Former Diamond Dasher Michael Bourn Says He’ll ‘Definitely’ Steal 100 Bases In Today’s MLB | Baseball Saw Highest Total Since 1987 

Former Diamond Dasher Michael Bourn Says He’ll ‘Definitely’ Steal 100 Bases In Today’s MLB | Baseball Saw Highest Total Since 1987 

Braves star Ronald Acuña Jr. led the MLB with a franchise-record 73 stolen bases last season in the first year of baseball’s new rules designed to increase stolen bases and make them easier to achieve.
Former base-bagger Michael Bourn thinks he could top that in today’s game.

With the addition of the pitch clock, Bourn told MLB.com that he could steal 100 bases if he played with the current era’s rules.

“I would definitely do it,” Bourn said. “With five seconds on the pitch clock, I’ve never seen pitchers throw over.” 

Michael Bourn Stole 361 Bases In MLB Career 

Bourn’s career saw him play for six teams in 11 seasons, where he stole a total of 361 bases. The most he stole in a season though, 61 bases — a mark that he reached in 2009 and 2011 with the Astros and Braves.

Pitch Clock Makes Stealing Bases Easier

In light of new rules, prior to last season one player donned the 2023 campaign “Year of the Stolen Base,” according to CBS Sports’ Matt Snyder.

The addition of the pitch clock is part of it, allowing runners to know when the pitcher will likely throw over — if at all — giving them an advantage in terms of timing.

To the pitcher’s advantage, they are allowed to reset the clock by attempting a pick-off, but they are only allowed two per plate appearances unless a runner advances.

Base Size Increased From 15 to 18 Inches

Outside of the pitch clock, another rule implemented in 2023 was the change of the size of bases.
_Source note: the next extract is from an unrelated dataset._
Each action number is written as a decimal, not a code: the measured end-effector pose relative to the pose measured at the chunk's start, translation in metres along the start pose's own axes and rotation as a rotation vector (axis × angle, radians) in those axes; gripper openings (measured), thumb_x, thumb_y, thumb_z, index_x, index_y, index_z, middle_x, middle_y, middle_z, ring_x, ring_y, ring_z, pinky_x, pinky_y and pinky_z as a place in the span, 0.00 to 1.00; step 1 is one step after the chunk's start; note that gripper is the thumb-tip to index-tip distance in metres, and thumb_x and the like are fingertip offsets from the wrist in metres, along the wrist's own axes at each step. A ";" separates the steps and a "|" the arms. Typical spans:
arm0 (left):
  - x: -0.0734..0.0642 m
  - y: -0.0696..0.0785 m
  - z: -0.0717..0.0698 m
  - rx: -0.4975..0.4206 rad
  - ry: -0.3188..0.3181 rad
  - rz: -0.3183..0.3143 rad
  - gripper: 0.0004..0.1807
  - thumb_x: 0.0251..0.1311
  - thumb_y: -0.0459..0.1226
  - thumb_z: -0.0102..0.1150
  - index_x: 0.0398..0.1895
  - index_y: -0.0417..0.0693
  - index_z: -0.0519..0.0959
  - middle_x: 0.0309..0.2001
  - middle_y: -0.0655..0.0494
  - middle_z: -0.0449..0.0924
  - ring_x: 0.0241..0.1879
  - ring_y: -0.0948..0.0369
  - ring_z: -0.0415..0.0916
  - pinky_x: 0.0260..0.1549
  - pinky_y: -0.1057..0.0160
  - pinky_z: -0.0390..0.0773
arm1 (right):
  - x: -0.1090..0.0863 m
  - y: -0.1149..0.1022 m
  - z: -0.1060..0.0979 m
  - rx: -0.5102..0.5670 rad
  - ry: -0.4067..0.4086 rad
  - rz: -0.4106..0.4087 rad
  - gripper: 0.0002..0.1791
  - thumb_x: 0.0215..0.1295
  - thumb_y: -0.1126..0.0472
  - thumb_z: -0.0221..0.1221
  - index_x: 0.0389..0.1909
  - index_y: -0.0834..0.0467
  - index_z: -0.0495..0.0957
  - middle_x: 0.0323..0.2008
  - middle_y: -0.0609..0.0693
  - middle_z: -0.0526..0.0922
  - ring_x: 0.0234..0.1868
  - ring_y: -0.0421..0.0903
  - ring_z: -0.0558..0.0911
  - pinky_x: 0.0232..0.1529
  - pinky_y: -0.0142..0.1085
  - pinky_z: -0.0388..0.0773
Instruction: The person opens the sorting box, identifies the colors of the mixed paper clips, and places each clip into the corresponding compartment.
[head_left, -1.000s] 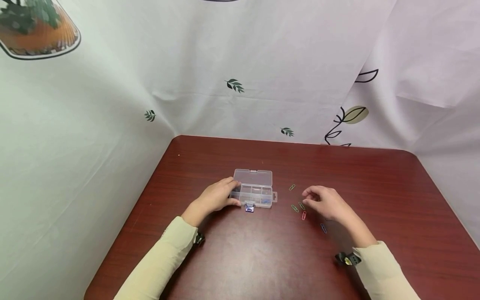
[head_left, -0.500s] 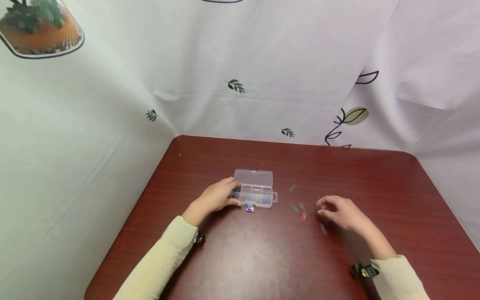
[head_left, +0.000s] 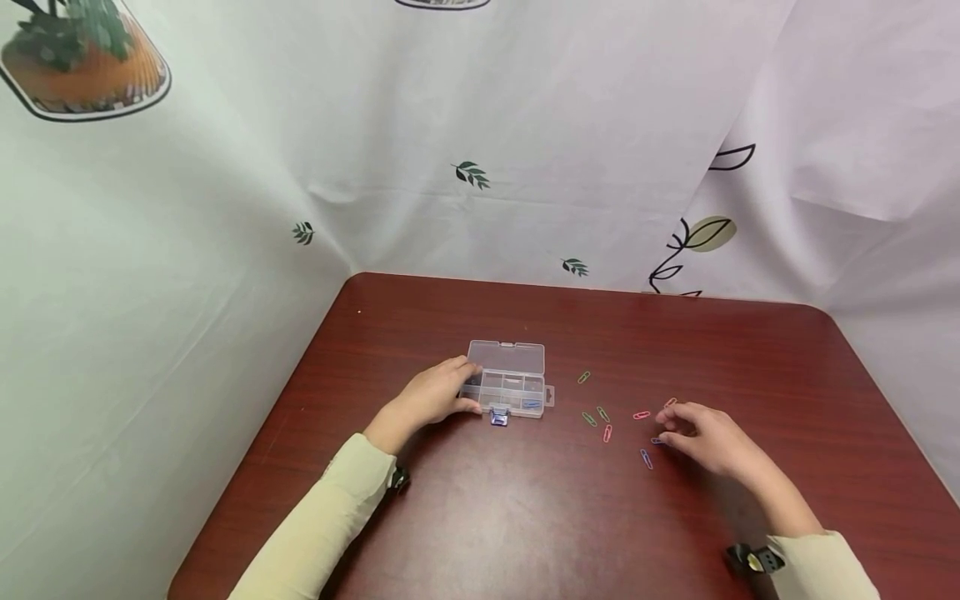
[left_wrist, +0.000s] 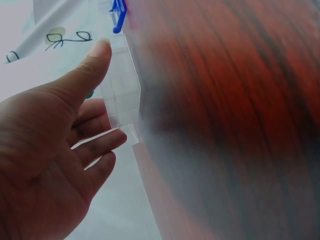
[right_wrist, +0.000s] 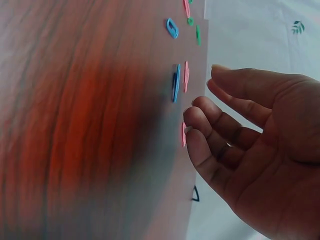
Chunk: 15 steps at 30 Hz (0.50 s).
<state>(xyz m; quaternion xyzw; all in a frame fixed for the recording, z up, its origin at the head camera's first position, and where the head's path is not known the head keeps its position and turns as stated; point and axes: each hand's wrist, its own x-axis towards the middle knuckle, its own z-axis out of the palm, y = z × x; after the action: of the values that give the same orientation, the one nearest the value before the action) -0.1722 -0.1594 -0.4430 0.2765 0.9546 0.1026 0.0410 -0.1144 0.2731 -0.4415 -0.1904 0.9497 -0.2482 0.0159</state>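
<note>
A clear plastic compartment box (head_left: 512,392) stands on the table with its lid (head_left: 507,358) raised and its blue latch (head_left: 499,417) hanging at the front. My left hand (head_left: 431,392) grips the box's left end, thumb at the front and fingers towards the back. At least one blue paper clip (head_left: 532,404) lies in a front right compartment. My right hand (head_left: 701,433) hovers low with loosely curled fingers, holding nothing visible. Close to its fingertips lie a blue paper clip (head_left: 657,441), a pink paper clip (head_left: 641,415) and a reddish paper clip (head_left: 670,402).
Between box and right hand are green paper clips (head_left: 584,377) (head_left: 603,414) (head_left: 589,419) and a red paper clip (head_left: 607,433). Another blue paper clip (head_left: 647,458) lies nearer the front. The brown table (head_left: 480,517) meets a white patterned cloth (head_left: 525,208) behind and at the sides.
My right hand has drawn away to the right and slightly towards me, uncovering the pink and reddish paper clips. The left hand and box have stayed in place.
</note>
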 end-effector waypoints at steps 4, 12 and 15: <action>0.000 0.000 0.001 0.005 0.001 -0.003 0.37 0.57 0.55 0.70 0.63 0.43 0.76 0.55 0.51 0.77 0.54 0.55 0.76 0.58 0.55 0.77 | -0.003 0.004 0.000 -0.024 -0.005 0.002 0.08 0.58 0.62 0.71 0.37 0.52 0.84 0.33 0.38 0.80 0.36 0.38 0.78 0.41 0.40 0.77; 0.000 0.000 0.001 0.001 0.006 0.003 0.37 0.57 0.54 0.70 0.64 0.42 0.76 0.56 0.50 0.77 0.56 0.54 0.76 0.59 0.54 0.76 | -0.006 0.008 0.005 -0.034 -0.002 -0.015 0.09 0.57 0.63 0.72 0.37 0.52 0.84 0.34 0.40 0.80 0.37 0.40 0.79 0.41 0.41 0.77; 0.000 0.000 0.001 -0.003 0.011 0.008 0.37 0.56 0.54 0.71 0.64 0.42 0.76 0.56 0.50 0.78 0.57 0.53 0.76 0.60 0.54 0.76 | -0.006 0.010 0.008 -0.040 0.009 -0.038 0.09 0.56 0.64 0.72 0.36 0.53 0.84 0.34 0.40 0.80 0.36 0.40 0.79 0.39 0.40 0.77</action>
<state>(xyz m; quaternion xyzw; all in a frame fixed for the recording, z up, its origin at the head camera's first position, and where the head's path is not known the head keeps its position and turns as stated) -0.1722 -0.1596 -0.4437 0.2798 0.9536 0.1056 0.0354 -0.1116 0.2797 -0.4533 -0.2076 0.9508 -0.2300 0.0032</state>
Bases went from 15 inches squared to 18 inches squared — giving runners a shorter distance to travel.

Stolen Base % At All-Time High: Most Steals Since 1987 

With that, the stolen base success-rate reached an all-time best in 2023 with 80.2%, a mark well above 2022’s 75.4%. That netted the MLB a total of 3,503 total stolen bases, the most in a season since 1987.
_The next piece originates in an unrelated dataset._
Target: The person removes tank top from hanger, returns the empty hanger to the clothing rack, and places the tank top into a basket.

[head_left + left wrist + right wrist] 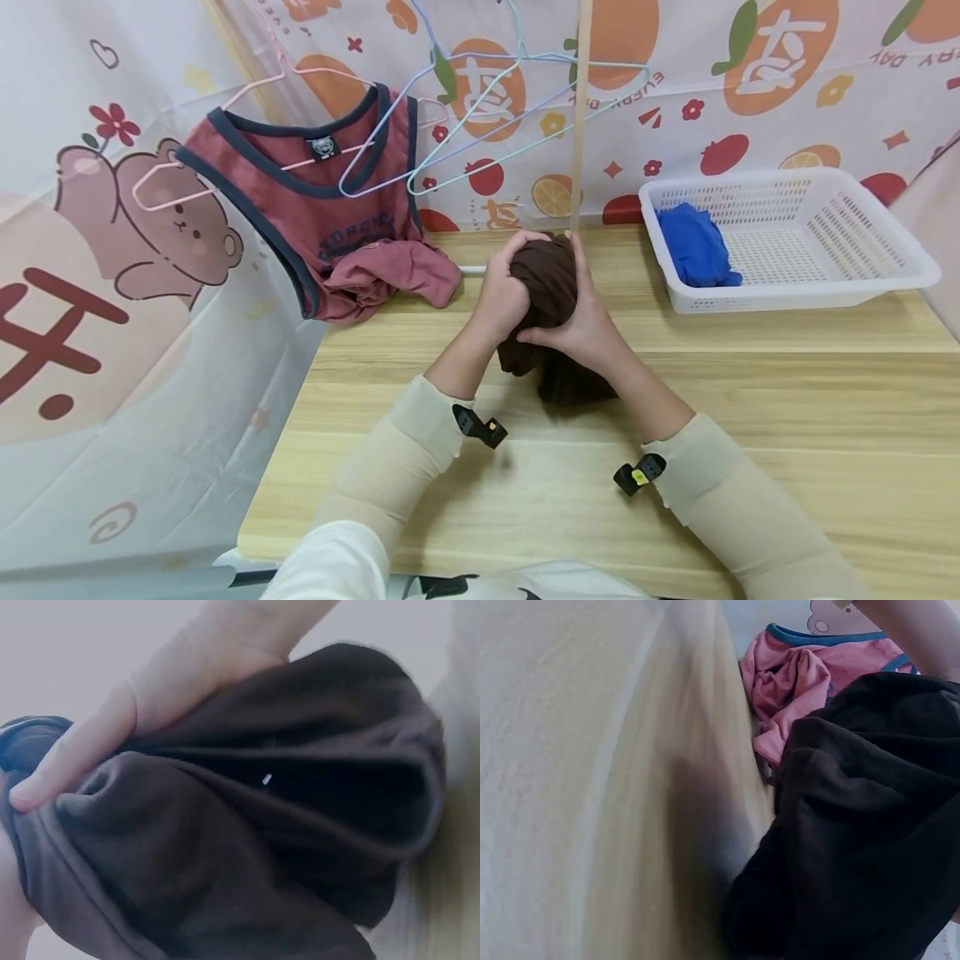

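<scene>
A bunched dark brown garment (546,279) is held up over the table's middle, its lower folds hanging down. My left hand (504,296) grips it from the left and my right hand (588,327) from the right, fingers curved around the fabric. In the left wrist view, the left thumb lies along the brown garment (187,847), whose folds open into a dark hollow with a small white speck inside. Dark folds of the brown garment (870,817) fill the right side of the right wrist view. What kind of garment it is cannot be told.
A red sleeveless top (300,183) with navy trim hangs on a pink hanger at the left. Blue and mint hangers (517,62) hang beside it, near a vertical wooden pole (581,108). A white basket (810,296) at the back right holds a blue cloth (693,246).
</scene>
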Motion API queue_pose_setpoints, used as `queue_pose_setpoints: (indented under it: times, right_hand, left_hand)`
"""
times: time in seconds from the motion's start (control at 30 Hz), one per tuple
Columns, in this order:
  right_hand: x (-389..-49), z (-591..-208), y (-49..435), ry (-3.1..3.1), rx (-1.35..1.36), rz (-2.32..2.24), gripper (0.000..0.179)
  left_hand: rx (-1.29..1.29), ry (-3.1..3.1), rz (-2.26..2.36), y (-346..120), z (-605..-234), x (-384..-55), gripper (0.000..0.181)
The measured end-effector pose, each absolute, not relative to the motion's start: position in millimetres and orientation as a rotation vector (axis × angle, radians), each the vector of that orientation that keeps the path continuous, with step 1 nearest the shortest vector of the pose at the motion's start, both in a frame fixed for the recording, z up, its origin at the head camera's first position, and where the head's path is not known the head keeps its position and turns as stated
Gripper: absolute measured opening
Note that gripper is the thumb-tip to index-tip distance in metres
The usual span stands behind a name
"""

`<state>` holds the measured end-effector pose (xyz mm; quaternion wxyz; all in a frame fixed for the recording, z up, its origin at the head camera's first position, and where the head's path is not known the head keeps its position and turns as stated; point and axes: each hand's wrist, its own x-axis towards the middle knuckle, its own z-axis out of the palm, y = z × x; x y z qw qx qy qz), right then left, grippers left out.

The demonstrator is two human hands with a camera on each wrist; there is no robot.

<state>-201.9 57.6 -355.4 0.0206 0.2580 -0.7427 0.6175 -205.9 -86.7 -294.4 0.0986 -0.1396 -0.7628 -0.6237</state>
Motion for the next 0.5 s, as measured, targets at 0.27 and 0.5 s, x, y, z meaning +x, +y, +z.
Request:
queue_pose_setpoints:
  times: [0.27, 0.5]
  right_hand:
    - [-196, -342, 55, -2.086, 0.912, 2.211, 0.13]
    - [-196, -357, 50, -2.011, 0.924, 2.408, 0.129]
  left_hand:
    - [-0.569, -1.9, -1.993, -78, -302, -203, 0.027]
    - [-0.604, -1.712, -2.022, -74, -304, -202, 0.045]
Bourn Could Steal 100 Bases Today 

The centerfielder out of Houston led the league in stolen bases from 2009-11, with 61, 52 and 61, respectively. In those seasons, Bourn peaked with an 83.5% stolen base success rate, a mark just below Acuña’s 83.9%.

With Acuña’s season coming in the first year of the new rules, it’s expected that his numbers will only increase.

Still, the 100-base mark hasn’t been reached since the aforementioned 1987 season, with MLBbro Vince Coleman stealing 109 bags. If under the current production, the closest players have gotten is Acuña’s 73, there’s no guarantee base-stealing specialists like Bourn can do the same.

 

Who else could hit the century mark?

In Bourne’s era of baseball, there’s only one player who has surpassed 73 stolen bases: long-time Met José Reyes.

Reyes stole 78-of-91 bases in the 2009 season — an 85.7% success rate. In the current MLB, Reyes would likely further his heavy workload and attempt to take over 120 bases. At his 2009 pace, he would have stolen at least 102 bases.

Outside of Reyes, famous speedsters such as Carl Crawford and Dee Strange-Gordon could have easily achieved 100 steals. St. Louis Cardinals speedster Victor Scott is just getting started and could swipe 100 someday. If Billy “The Slid” Hamilton gets another crack at the league, he could do it with his eyes closed.

In 2023, between Double A and A ball, Scott swiped 94 bases in 132 games. Then swiped another 18 in 23 fall league games.

Any player in today’s game capable of stealing 60 or more bases without the new rules could swipe 100 bases with enough opportunities under these current rules. The century mark will likely be hit by the best of the best bag swipers, which Bourn was. He would be licking his chops if he still played today.

For now, Bourn will continue giving his honest analysis in his job as an announcer.